Lesson:  Just avoid anything processed as much as possible.  Eat real food whenever you can.  Period.

Don’t get discouraged if your personal journey takes a long time

The main focus for anyone changing their lifestyle should be HEALTH FIRST.  In case I didn’t say that emphatically enough.  Scale weight coming off is a nice by product of maintaining an exercise program and eating whole foods within your caloric requirements, but it should not be the top priority.  In fact, stay away from the scale at the start if you can.  Compare how your clothes fit, think about things like energy levels and sleep quality and improve steadily day by day – then step on the scale.  Sometimes you get a pleasant surprise when you have had all of these amazing benefits plus you’re down 20 pounds.  On the show they do some brief doctors’ visits with lots of tears and crying, especially when people do things like lower their blood lipid values or successfully reverse diabetes onset.  The thing is – you can do that too.  It’s really not that remarkable if you just start treating your body with respect.

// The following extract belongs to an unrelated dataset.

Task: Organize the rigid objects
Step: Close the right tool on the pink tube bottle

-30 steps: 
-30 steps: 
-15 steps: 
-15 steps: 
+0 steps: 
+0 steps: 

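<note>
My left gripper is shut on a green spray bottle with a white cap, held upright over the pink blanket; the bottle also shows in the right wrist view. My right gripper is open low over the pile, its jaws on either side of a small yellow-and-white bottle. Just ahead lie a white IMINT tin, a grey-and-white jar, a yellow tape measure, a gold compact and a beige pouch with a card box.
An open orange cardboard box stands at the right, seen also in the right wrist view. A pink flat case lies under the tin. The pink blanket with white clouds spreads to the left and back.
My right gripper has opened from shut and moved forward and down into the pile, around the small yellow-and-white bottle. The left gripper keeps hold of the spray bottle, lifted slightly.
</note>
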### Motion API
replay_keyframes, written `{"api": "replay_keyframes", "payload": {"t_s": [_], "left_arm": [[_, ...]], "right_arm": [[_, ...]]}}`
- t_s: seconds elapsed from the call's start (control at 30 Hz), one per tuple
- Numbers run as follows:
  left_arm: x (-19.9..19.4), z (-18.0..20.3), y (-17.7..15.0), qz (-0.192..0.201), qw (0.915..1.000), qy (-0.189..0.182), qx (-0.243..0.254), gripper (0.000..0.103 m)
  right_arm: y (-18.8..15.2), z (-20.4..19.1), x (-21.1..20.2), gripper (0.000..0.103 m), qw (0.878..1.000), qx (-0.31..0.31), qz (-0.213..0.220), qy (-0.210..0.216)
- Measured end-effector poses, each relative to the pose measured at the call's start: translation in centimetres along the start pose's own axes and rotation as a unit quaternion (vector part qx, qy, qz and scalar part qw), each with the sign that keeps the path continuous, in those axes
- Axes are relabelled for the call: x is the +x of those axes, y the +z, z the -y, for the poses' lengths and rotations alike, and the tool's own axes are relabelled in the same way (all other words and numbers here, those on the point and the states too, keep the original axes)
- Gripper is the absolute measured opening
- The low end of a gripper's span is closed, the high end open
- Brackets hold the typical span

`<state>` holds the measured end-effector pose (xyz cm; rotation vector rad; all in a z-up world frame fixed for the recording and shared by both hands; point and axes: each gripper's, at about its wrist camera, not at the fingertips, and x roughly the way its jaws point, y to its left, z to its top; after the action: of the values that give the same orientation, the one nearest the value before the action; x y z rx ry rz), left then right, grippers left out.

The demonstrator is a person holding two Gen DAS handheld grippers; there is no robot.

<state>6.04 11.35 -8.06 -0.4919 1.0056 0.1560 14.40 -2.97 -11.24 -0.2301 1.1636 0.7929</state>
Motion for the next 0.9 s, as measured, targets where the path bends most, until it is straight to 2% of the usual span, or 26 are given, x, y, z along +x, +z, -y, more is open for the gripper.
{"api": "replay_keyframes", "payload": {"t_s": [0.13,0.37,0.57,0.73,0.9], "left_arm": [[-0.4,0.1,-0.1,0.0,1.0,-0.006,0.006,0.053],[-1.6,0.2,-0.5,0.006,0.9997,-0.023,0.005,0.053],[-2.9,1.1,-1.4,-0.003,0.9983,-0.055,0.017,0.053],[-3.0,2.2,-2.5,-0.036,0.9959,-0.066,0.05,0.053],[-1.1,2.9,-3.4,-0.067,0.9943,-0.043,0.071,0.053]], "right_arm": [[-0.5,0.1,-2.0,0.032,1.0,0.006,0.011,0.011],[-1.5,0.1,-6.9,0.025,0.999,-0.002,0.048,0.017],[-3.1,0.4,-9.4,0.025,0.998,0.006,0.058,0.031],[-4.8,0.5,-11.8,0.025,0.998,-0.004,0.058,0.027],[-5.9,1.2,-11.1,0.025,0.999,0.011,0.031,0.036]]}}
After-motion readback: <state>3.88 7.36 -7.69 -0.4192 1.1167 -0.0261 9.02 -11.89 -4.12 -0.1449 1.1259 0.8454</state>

Lesson:  Getting started is the hardest part, but pretty much any condition can be slowed, stopped and even reversed if you do things the right way.  You don’t have to feel the way you do right now if you’re unhappy – it’s a choice.

Television shows are meant for entertainment, and this show is a prime example.  As I have said in the past, if this show inspires regular people to get off the couch and start exercise, eating maybe a bit healthier and changing their lives then fantastic.  Obesity is a horrible epidemic that will continue to get worse if we don’t start getting smarter about it.  This article simply means to point out some perspective on the fact that what you see (especially in the fitness industry) often isn’t real.